WHAT THIS TASK INVOLVES: State how many lines in the records below include the word "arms". Give nothing but that number.

TASK INPUT:
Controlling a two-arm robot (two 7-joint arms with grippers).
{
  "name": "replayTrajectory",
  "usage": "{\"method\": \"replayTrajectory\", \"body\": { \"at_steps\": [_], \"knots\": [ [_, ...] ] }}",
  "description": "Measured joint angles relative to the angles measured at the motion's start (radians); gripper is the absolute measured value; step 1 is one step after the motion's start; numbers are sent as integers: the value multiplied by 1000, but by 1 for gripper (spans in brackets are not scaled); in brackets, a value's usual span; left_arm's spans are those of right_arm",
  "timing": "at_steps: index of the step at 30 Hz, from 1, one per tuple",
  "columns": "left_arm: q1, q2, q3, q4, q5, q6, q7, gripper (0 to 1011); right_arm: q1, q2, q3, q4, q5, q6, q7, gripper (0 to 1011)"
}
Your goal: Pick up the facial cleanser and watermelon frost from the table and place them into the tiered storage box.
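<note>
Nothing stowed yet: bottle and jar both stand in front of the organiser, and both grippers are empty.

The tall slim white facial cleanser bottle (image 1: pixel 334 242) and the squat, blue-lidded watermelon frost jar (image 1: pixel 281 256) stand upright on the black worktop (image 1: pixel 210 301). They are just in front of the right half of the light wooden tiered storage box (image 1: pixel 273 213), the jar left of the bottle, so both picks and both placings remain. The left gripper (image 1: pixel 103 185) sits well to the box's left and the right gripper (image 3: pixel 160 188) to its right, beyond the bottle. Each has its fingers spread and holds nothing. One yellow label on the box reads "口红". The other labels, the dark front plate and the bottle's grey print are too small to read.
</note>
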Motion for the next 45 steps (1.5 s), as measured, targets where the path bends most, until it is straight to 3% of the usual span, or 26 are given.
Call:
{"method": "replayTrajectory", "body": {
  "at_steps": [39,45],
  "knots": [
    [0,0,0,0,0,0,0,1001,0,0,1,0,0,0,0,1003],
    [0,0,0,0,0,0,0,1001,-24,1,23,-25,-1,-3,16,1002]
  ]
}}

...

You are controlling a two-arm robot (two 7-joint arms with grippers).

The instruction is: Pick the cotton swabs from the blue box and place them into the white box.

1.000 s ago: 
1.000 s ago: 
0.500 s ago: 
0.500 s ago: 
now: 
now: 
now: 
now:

EXERCISE RESULT: 2